Sur les 1 534 centres de vote initialement prévus pour être évalués, seuls 1 277 restent aujourd’hui envisageables pour l’organisation du scrutin, contre 1 309 centres précédemment recensés comme potentiellement exploitables, selon une source du CEP jointe par O-News 1ère. En quelques semaines, des dizaines de centres ont basculé hors de portée, conséquence directe de l’expansion des groupes armés qui imposent leur loi sur le terrain.
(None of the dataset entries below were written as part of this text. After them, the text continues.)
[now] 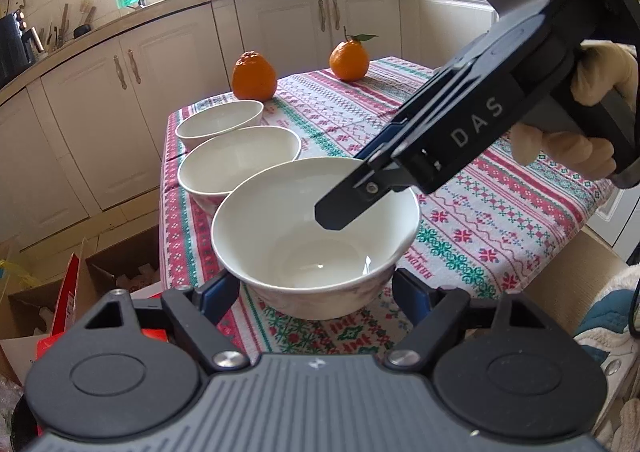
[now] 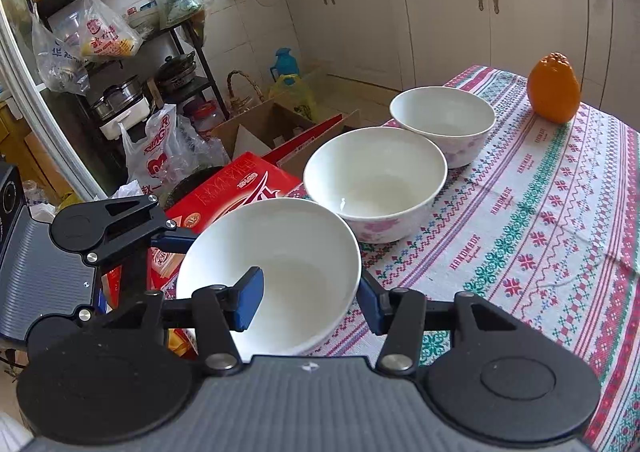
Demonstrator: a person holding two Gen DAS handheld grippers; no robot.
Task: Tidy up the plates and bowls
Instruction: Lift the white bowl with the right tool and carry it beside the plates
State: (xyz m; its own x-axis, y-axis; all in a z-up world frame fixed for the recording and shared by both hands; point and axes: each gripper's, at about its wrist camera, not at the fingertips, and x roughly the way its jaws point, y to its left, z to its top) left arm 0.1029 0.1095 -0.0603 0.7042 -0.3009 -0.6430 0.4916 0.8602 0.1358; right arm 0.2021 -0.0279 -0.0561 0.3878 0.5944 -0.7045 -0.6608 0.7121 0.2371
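Note:
Three white bowls stand in a row along the left edge of a patterned tablecloth (image 1: 500, 212). The nearest bowl (image 1: 276, 224) sits between my left gripper (image 1: 316, 292) pads, which press on its lower sides. My right gripper (image 2: 310, 308) is shut on the same bowl (image 2: 296, 248): one finger (image 1: 344, 208) reaches inside the bowl, the other is outside its wall. In the right wrist view, a left-gripper finger (image 2: 172, 240) touches the bowl's far side. The middle bowl (image 1: 236, 160) and far bowl (image 1: 218, 122) stand free behind it.
Two oranges (image 1: 254, 76) (image 1: 349, 60) sit at the table's far end. A gloved hand (image 1: 600, 72) holds the right gripper's handle. Open cardboard boxes (image 1: 112, 268) and a red carton (image 2: 236, 188) lie on the floor beside the table's left edge. Kitchen cabinets (image 1: 280, 24) line the back.

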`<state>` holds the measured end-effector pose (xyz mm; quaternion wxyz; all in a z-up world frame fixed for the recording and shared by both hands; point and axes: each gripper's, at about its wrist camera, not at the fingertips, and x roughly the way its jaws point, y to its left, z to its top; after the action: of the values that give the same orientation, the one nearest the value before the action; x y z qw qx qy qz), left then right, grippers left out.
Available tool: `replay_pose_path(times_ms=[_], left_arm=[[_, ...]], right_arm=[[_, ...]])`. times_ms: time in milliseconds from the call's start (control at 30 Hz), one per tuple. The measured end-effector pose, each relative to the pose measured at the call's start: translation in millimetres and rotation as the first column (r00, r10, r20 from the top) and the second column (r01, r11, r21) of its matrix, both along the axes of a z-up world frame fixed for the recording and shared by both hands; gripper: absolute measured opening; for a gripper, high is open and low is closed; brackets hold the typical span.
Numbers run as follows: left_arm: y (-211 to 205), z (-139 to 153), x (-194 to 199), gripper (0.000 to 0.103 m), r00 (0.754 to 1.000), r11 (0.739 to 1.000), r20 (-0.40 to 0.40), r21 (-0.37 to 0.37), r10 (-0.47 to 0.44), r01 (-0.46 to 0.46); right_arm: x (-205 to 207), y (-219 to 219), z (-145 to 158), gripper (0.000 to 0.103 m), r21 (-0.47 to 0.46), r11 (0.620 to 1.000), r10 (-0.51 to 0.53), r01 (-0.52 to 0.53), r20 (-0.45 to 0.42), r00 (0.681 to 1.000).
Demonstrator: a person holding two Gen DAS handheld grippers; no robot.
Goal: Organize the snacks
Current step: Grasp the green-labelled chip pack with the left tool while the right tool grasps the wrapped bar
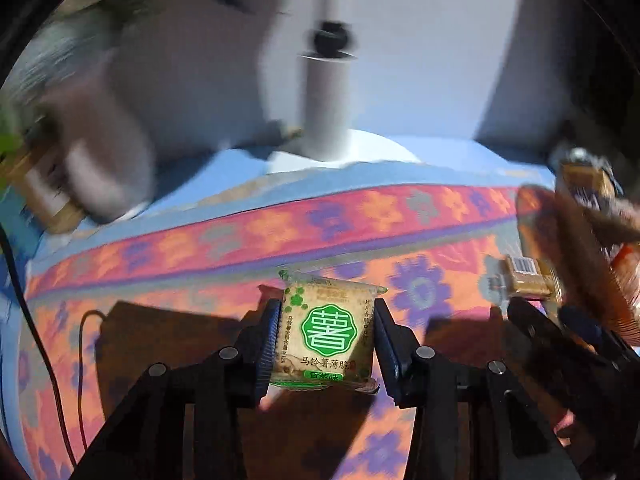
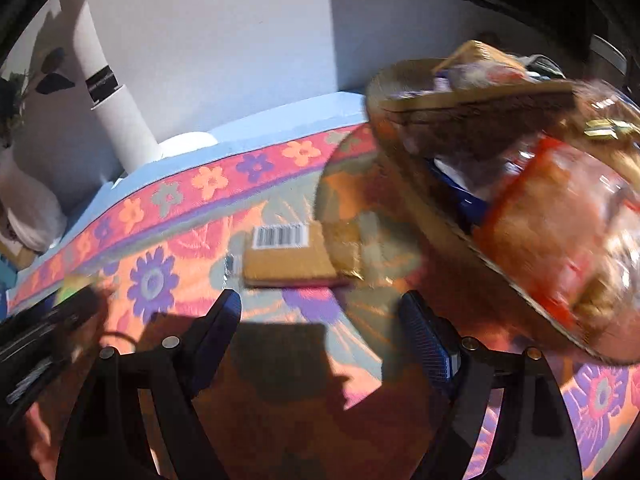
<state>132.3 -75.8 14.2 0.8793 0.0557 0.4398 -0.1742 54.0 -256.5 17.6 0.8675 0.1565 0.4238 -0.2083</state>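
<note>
The table [image 2: 280, 108] has a pale blue top, mostly covered by a floral cloth [image 2: 168, 280] in orange, pink and purple; on the cloth lie a tan snack packet [image 2: 288, 260], barcode up, and beside it a blurred woven basket [image 2: 460, 200] of snacks; a white lamp base [image 1: 360, 152] rests on the bare blue part.

Two low wrist views, shared floral tablecloth [image 1: 240, 236].

floral cloth [image 1: 420, 216] over my worktop | white post [image 1: 326, 112] on round base, far edge | white wall [image 2: 240, 40] behind
</note>
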Motion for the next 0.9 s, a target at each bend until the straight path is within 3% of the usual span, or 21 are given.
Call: replay_pose_path(times_ms=[133,233,333,367,467,600,667,767,900], left_arm=[[31.9,10.2,-15.9,0.043,0.996,0.997,0.045,-0.032,0.072,-0.071],[49.0,11.8,-25.8,0.043,0.989,0.991,0.084,-0.058,0.125,-0.121],[63.0,6.7,-28.3,0.043,0.982,0.984,0.093,-0.086,0.164,-0.156],[66.6,5.0,-29.0,0.043,0.981,0.982,0.092,-0.097,0.17,-0.161],[72.1,0.2,-25.5,0.043,0.981,0.976,0.074,-0.138,0.177,-0.165],[71.6,-2.8,-22.6,0.043,0.984,0.976,0.068,-0.153,0.165,-0.153],[72.9,-2.4,-23.8,0.043,0.982,0.977,0.078,-0.143,0.171,-0.158],[77.4,-3.4,-23.9,0.043,0.979,0.975,0.083,-0.133,0.188,-0.176],[84.2,-0.2,-25.6,0.043,0.976,0.969,0.082,-0.162,0.203,-0.188]], right_arm=[[22.7,8.0,-1.4,0.084,-0.01,0.999,0.048,-0.047,0.009,0.999],[41.5,25.1,-1.8,0.084,-0.001,0.981,0.194,-0.194,0.013,0.981],[48.7,46.4,1.6,0.079,0.016,0.9,0.436,-0.436,0.026,0.9],[45.2,49.2,3.9,0.079,-0.006,0.888,0.459,-0.459,0.011,0.888],[28.9,47.5,14.9,0.079,-0.056,0.887,0.458,-0.459,-0.021,0.888],[19.1,34.7,29.3,0.082,-0.019,0.901,0.435,-0.434,0.023,0.9],[30.4,36.8,30.2,0.082,-0.03,0.878,0.478,-0.478,0.001,0.879],[50.6,52.9,21.8,0.082,-0.129,0.846,0.51,-0.518,-0.092,0.856],[59.6,63.5,1.8,0.082,-0.182,0.814,0.527,-0.551,-0.167,0.833]])
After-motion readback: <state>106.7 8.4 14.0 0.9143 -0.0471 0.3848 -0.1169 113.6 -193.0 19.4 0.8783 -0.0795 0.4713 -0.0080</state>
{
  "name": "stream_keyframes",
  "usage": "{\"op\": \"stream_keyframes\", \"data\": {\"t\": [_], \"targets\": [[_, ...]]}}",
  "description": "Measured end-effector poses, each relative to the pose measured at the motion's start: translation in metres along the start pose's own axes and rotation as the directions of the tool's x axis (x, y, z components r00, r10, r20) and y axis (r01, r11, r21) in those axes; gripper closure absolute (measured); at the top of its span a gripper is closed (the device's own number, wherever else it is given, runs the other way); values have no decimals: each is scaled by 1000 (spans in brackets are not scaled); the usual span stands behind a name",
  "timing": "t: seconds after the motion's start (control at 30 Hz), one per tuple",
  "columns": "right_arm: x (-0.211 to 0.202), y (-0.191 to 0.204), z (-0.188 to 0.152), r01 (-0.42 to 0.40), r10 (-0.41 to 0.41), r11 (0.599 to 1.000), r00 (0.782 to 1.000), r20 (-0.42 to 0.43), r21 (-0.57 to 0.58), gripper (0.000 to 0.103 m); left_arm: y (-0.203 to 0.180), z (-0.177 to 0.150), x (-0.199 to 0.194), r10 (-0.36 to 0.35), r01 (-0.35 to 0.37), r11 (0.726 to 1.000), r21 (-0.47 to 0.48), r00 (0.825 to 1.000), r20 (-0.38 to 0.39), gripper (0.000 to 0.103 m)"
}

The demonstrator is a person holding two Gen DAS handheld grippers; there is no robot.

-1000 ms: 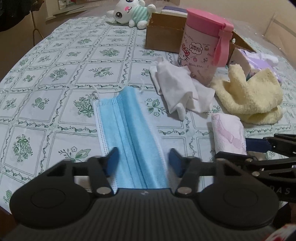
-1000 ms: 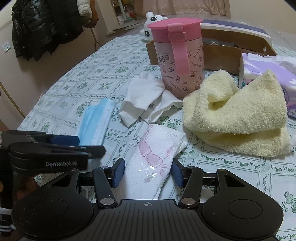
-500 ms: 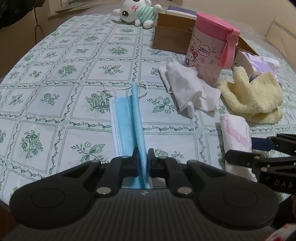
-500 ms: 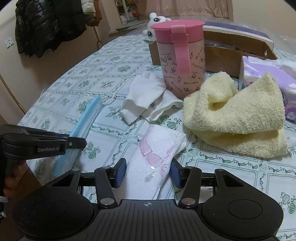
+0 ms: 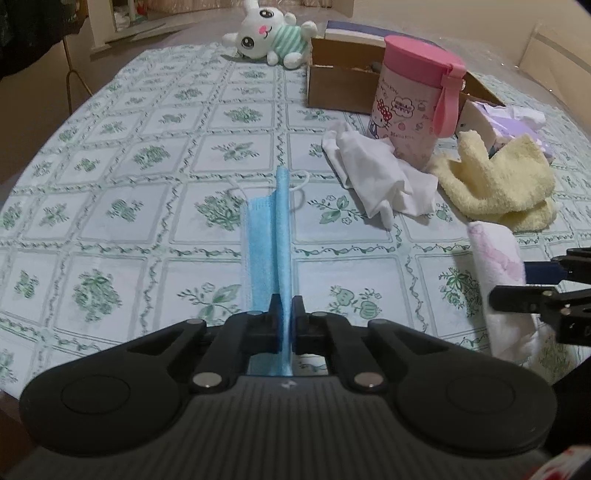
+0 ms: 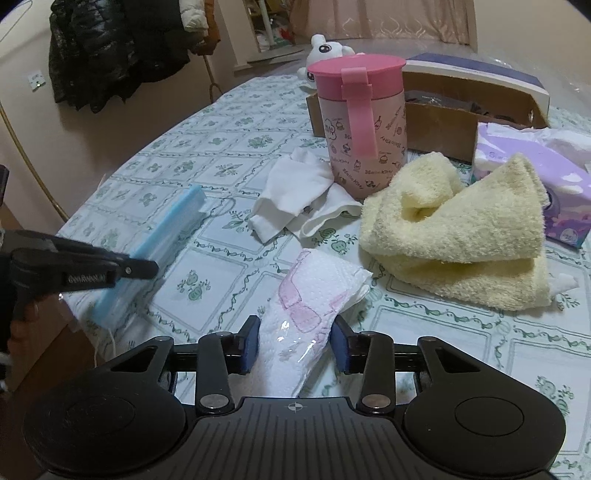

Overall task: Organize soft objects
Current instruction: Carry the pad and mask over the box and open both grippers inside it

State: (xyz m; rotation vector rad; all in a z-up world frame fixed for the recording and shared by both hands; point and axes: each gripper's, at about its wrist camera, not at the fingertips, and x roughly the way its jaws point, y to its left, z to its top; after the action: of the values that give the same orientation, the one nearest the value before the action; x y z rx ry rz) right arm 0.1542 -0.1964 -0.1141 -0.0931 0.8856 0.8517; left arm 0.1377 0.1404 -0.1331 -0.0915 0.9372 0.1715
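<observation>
My left gripper (image 5: 284,306) is shut on the near end of a blue face mask (image 5: 266,236), pinching it into an upright fold with its far end on the tablecloth. In the right wrist view the mask (image 6: 166,229) slants up from the table's left edge in that gripper (image 6: 146,267). My right gripper (image 6: 295,343) straddles a white and pink tissue pack (image 6: 310,295). Its jaws are closing; the left pad is against the pack and the right pad stands just off it. A yellow towel (image 6: 461,229) and a crumpled white cloth (image 6: 295,199) lie beyond.
A pink lidded cup (image 6: 362,122) stands behind the white cloth, in front of a cardboard box (image 6: 443,125). A purple wipes pack (image 6: 546,177) sits right of the towel. A white plush rabbit (image 5: 266,33) lies at the far end. The table edge (image 6: 74,306) is at the left.
My left gripper went from open around the flat mask to shut on it, folding it upright and lifting its near end. The right jaws narrowed around the tissue pack.
</observation>
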Motion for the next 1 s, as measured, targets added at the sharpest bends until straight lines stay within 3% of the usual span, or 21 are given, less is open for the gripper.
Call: {"op": "stream_keyframes", "data": {"t": [0.23,0.47,0.8,1.0], "targets": [[-22,-6,-3,-22,22,1000,1000,16,-6,62,5,12,-17,22,-26,996,82,999,48,100],[-49,-20,15,-23,26,998,997,66,-50,62,9,49,-28,22,-45,984,173,991,132,100],[-80,-56,79,18,2,995,978,209,-97,62,-3,132,-20,-18,-80,942,325,957,290,100],[-88,-87,127,72,-27,988,952,306,-138,62,-17,185,8,-77,-56,922,384,943,323,100]]}}
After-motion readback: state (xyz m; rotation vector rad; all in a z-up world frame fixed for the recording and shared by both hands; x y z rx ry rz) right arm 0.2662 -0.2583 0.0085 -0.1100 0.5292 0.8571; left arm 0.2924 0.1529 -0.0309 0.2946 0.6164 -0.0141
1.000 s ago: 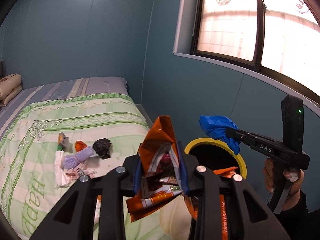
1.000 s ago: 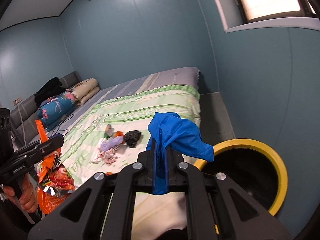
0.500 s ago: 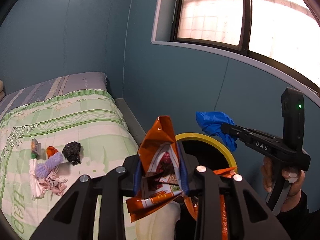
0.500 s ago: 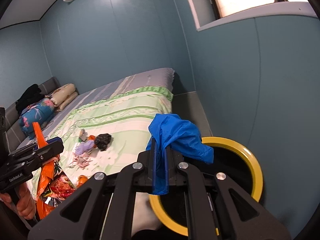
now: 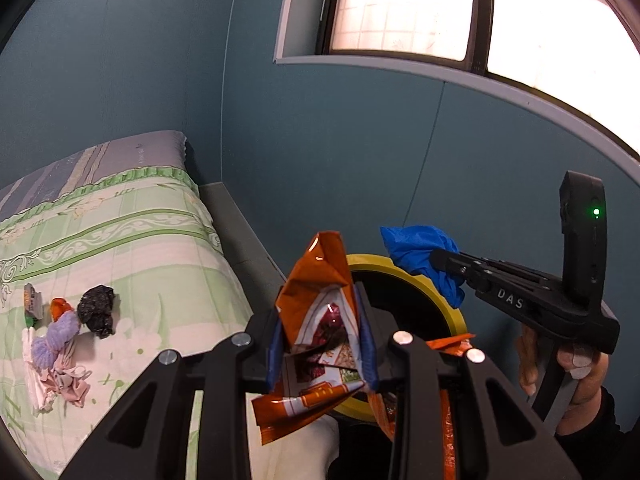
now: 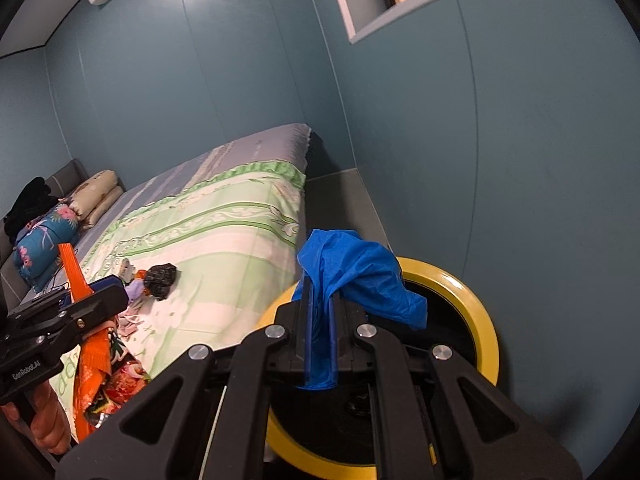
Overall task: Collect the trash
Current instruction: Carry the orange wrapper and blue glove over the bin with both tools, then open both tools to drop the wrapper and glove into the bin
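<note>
The left gripper [image 5: 322, 344] is clamped on an orange wrapper [image 5: 320, 320], which sticks up above the fingers and hangs crumpled below them. The right gripper [image 6: 320, 336] is pinched tight on a blue glove [image 6: 356, 276] that drapes over its fingertips to the right. Just beyond and below both sets of fingers stands the bin [image 6: 476, 308], yellow-rimmed, its mouth dark; the glove hangs above that rim. Left of the fingers lies the bed [image 6: 224, 236], where more trash [image 5: 64, 340] remains in a small heap: a black wad, a purple piece, pink scraps.
</note>
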The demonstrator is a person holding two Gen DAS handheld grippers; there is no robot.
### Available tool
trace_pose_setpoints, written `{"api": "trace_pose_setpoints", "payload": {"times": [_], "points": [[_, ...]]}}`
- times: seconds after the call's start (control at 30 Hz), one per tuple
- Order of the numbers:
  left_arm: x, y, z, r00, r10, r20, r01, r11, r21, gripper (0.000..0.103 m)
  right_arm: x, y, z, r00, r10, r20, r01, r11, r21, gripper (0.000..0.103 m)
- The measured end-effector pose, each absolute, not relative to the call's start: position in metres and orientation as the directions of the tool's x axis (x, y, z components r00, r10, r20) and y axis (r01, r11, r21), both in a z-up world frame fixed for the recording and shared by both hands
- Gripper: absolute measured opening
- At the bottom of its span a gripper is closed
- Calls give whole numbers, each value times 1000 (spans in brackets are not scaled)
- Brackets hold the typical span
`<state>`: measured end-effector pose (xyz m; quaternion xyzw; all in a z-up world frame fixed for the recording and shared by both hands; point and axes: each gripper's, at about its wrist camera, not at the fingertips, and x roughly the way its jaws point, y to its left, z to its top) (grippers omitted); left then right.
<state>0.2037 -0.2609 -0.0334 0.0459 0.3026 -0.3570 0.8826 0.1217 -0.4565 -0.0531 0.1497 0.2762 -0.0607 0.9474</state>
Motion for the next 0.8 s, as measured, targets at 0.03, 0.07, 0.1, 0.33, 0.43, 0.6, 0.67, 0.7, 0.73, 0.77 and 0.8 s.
{"api": "trace_pose_setpoints", "payload": {"times": [0.03,0.07,0.1,0.33,0.43,0.6,0.67,0.7,0.73,0.77,0.8], "points": [[208,-267,-38,551,-602,-578,662,737,-137,29,123,-460,-56,835,-37,-549,208,945,252,5],[211,-271,-41,542,-605,-584,666,733,-141,29,125,-463,-60,830,-44,-557,219,942,253,5],[214,-273,-44,537,-605,-588,667,731,-143,29,127,-466,-63,823,-48,-566,230,939,255,5],[236,-302,-77,488,-592,-641,670,725,-160,29,141,-491,-91,762,-57,-645,310,907,287,5],[243,-311,-90,458,-591,-663,668,722,-182,29,143,-497,-101,749,-52,-661,325,898,298,5],[248,-322,-109,429,-583,-690,654,728,-208,30,145,-503,-108,737,-50,-674,336,893,300,6],[249,-325,-114,417,-584,-697,654,725,-216,31,146,-505,-110,737,-41,-675,337,887,314,6],[250,-326,-116,412,-585,-698,656,722,-218,32,146,-505,-110,735,-36,-677,337,886,319,6],[250,-327,-118,406,-588,-700,659,719,-221,33,150,-504,-110,734,-35,-678,338,885,320,6],[250,-327,-119,403,-587,-702,658,719,-223,34,154,-502,-109,733,-37,-679,340,885,319,6],[251,-327,-120,400,-588,-703,658,718,-226,38,154,-502,-109,732,-37,-680,342,884,320,7]]}}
Depuis mars, la progression des gangs redessine brutalement la géographie électorale. Des zones autrefois accessibles deviennent impraticables, bloquant toute évaluation ou installation logistique. Derrière cette dynamique, une question s’impose avec insistance : assiste-t-on à une simple dégradation sécuritaire… ou à une stratégie visant à étouffer le processus électoral ?
Entre territoires perdus et incertitudes grandissantes, l’équation devient explosive. Organiser des élections crédibles dans un pays fragmenté par la violence semble de plus en plus compromis. À mesure que les centres disparaissent, c’est la crédibilité même du scrutin qui vacille.